The latest action will benefit customers throughout the rest of the country, according to Cox, by trimming their modem charges by the 5 percent fee it had been collecting (an average of $2).
According to a draft of a Comcast letter obtained last week, cable-modem customers will be notified of that company's fee change on their next bill.
Comcast spokesman Tim Fitzpatrick confirmed that the company has begun notifying cities of its decision.
The Philadelphia-based MSO wrote that it would not ask cities to reimburse past modem-fee payments, and said it would not refund previously collected modem fees to subscribers.
On March 15, the FCC declared that cable-modem service is an interstate information service, and not a cable service.
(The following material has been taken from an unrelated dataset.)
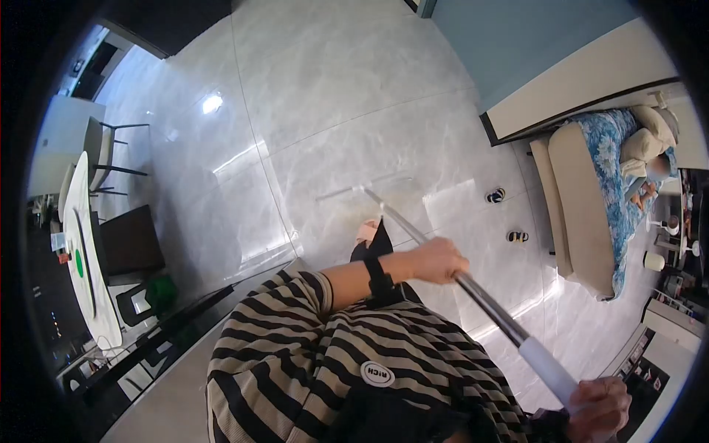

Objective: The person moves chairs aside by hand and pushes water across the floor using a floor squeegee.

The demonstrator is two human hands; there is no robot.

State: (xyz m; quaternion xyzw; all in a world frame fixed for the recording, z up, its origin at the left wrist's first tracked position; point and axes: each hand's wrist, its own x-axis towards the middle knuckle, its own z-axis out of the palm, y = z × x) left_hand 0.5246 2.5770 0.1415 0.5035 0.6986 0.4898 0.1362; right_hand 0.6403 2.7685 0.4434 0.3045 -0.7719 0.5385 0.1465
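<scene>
A long metal pole [493, 310] runs diagonally from the lower right to the floor near the middle. My left hand [439, 260] is wrapped round its middle, with a black band on the wrist. My right hand [598, 406] grips the pale sleeve [546, 369] at the upper end. At the far end, a thin, wide, partly see-through head [363, 188] lies on the glossy tiles, its edges faint. One foot in a pink slipper [367, 232] shows just behind that head.
Two dark sandals [495, 196] [518, 237] lie on the floor before a beige sofa [583, 199], where another person [650, 181] rests. A white table [83, 251] and dark chairs [131, 244] stand at left. A blue wall [517, 44] is upper right.
</scene>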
Local governments may collect franchise fees on up to 5 percent of gross cable-service revenues.
"Generally, I don't find [Comcast's] notification surprising in the least, given the FCC's decision," said National Association of Regulatory Officers and Advisors president Libby Beaty. "I understand that cable operators are concerned about their liability in this particular area."
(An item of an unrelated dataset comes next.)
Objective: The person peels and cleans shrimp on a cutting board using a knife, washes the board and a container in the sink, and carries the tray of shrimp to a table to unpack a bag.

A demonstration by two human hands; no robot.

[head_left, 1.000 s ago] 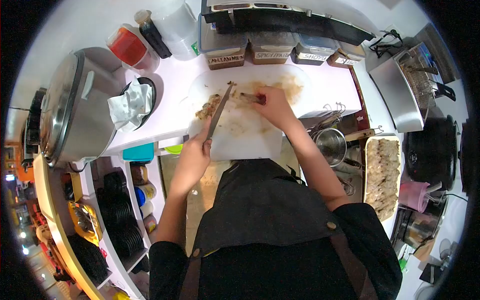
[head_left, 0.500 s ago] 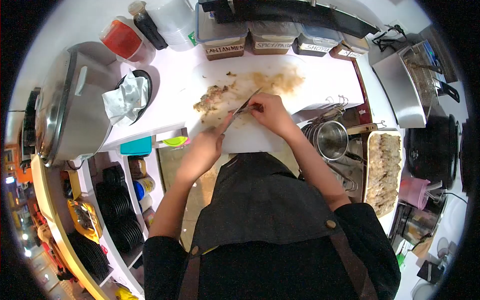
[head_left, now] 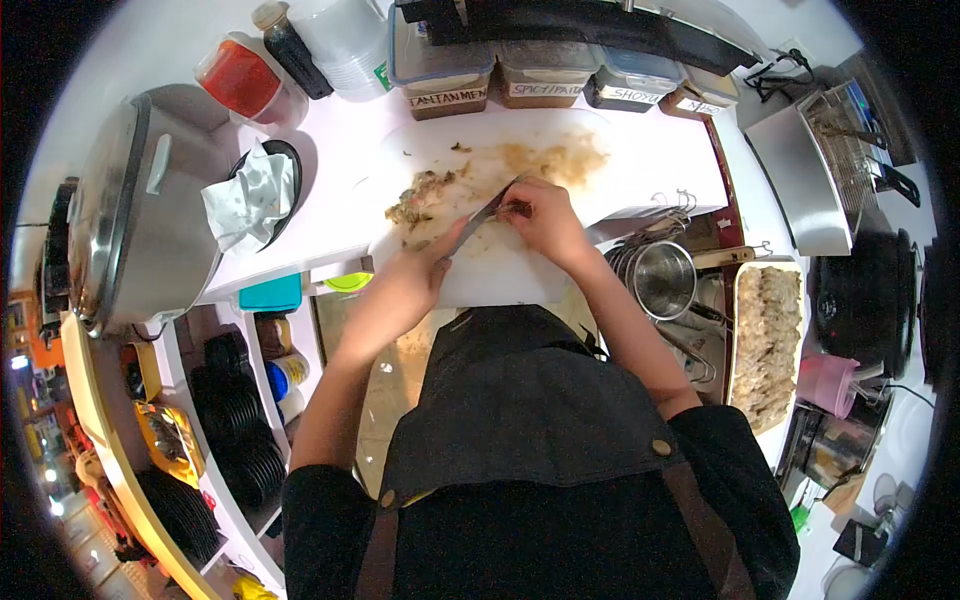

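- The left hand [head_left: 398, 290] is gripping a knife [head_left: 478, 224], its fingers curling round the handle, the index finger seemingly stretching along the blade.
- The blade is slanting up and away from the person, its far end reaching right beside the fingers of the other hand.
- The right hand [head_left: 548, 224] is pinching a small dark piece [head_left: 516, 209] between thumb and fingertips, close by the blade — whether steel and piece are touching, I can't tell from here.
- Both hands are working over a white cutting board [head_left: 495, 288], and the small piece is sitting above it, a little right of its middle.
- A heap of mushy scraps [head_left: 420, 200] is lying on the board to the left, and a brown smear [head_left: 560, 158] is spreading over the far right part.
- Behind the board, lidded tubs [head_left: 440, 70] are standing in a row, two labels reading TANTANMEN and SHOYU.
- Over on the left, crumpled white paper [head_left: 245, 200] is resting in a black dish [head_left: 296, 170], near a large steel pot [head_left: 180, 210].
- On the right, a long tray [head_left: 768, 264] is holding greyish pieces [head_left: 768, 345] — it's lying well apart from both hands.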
Comcast has about 1 million high-speed-data customers. The service is available to about 10 million homes in its service territories.
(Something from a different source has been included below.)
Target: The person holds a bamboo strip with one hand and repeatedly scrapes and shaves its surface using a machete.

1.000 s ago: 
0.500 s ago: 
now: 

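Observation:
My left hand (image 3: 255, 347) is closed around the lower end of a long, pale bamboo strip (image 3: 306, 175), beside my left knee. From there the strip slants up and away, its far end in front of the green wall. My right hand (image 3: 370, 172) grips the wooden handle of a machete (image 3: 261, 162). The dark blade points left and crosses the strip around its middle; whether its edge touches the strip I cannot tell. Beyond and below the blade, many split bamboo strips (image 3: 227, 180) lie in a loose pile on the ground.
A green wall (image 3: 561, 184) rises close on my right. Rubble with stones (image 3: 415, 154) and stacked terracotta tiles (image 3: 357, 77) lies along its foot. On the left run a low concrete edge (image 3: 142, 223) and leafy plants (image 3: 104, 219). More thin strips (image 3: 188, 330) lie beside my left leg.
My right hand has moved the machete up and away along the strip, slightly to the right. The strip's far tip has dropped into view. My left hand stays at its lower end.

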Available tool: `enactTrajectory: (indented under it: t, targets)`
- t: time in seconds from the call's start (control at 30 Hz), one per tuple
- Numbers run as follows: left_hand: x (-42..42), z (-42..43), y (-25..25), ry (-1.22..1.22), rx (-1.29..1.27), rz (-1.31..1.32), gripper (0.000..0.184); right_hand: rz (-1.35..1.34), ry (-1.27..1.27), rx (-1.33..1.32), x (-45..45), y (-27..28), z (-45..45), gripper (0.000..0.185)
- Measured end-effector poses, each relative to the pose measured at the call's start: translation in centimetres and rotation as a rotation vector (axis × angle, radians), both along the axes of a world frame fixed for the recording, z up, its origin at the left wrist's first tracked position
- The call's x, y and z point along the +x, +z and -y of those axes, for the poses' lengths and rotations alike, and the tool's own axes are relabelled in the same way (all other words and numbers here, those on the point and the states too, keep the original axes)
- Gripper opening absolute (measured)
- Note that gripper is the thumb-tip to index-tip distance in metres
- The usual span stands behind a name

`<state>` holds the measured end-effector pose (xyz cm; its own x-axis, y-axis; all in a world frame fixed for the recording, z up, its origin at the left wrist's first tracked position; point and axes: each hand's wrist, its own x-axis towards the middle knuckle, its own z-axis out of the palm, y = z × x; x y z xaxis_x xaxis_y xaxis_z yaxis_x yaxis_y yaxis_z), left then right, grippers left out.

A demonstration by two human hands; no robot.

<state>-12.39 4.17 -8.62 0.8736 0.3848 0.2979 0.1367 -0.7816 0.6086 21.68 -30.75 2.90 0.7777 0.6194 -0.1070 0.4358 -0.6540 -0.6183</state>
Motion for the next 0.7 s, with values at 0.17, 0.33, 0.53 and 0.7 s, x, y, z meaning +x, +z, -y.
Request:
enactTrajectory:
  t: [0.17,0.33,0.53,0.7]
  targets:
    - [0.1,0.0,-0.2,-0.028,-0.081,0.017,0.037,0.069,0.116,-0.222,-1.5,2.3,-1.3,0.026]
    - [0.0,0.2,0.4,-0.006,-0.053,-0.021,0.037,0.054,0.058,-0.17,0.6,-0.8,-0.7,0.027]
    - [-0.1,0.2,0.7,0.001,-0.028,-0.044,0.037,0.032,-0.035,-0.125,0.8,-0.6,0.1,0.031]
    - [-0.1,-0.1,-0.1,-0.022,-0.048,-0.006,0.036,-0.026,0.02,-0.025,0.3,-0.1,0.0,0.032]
In the letter, Comcast noted the FCC's classification decision. It appeared to base its decision to halt further collection of cable modem fees on a statement about franchise fees the FCC made in a notice of proposed rulemaking (NPRM) that accompanied the classification decision.
The FCC stated that "revenue from cable-modem service would not be included in the calculation of gross revenue from which the franchise fee ceiling is determined."
But the FCC is not saying whether it is appropriate for cable operators to stop paying cable-modem franchise fees now, because that issue will be considered in the NPRM.
Comcast's decision will have a huge effect on cities such as Indianapolis, where the MSO launched high-speed-data service two years ago.
CITIES PLOT RESPONSE
Indianapolis cable communications agency director Rick Maultra said he's asked Comcast for a current customer count, so he can inform the city controller's office as to the revenue shortfall.
Local regulators are burning up the phone lines, plotting strategy and mulling additional litigation. Last week, consumer groups filed lawsuits in opposition to FCC's declaratory ruling.
A suit by municipalities could hinge on the FCC's failing to study the fiscal impact of an action that could cost cities billions of dollars over time.
"There's been talk of a lawsuit, and there are lawyers out there willing to take a run at it. But how are we going to pay for it — with the franchise fees we're no longer getting?" said one regulator.
Opponents of the FCC order indicate one or two cities might sue, with supporters helping to underwrite the legal costs.
Because of the declaratory ruling, local officials are even unsure they have the authority to act on subscribers' concerns over poor high-speed-data service.
"Consumers call with legitimate complaints, and we have to tell them, 'We can't help you, and we don't know who can,' " said Sacramento Metropolitan Cable Commission director Rich Esposto.
Esposto has vowed to collect all such complaints and forward them to the FCC.
"They're inheriting a pretty big workload," he said.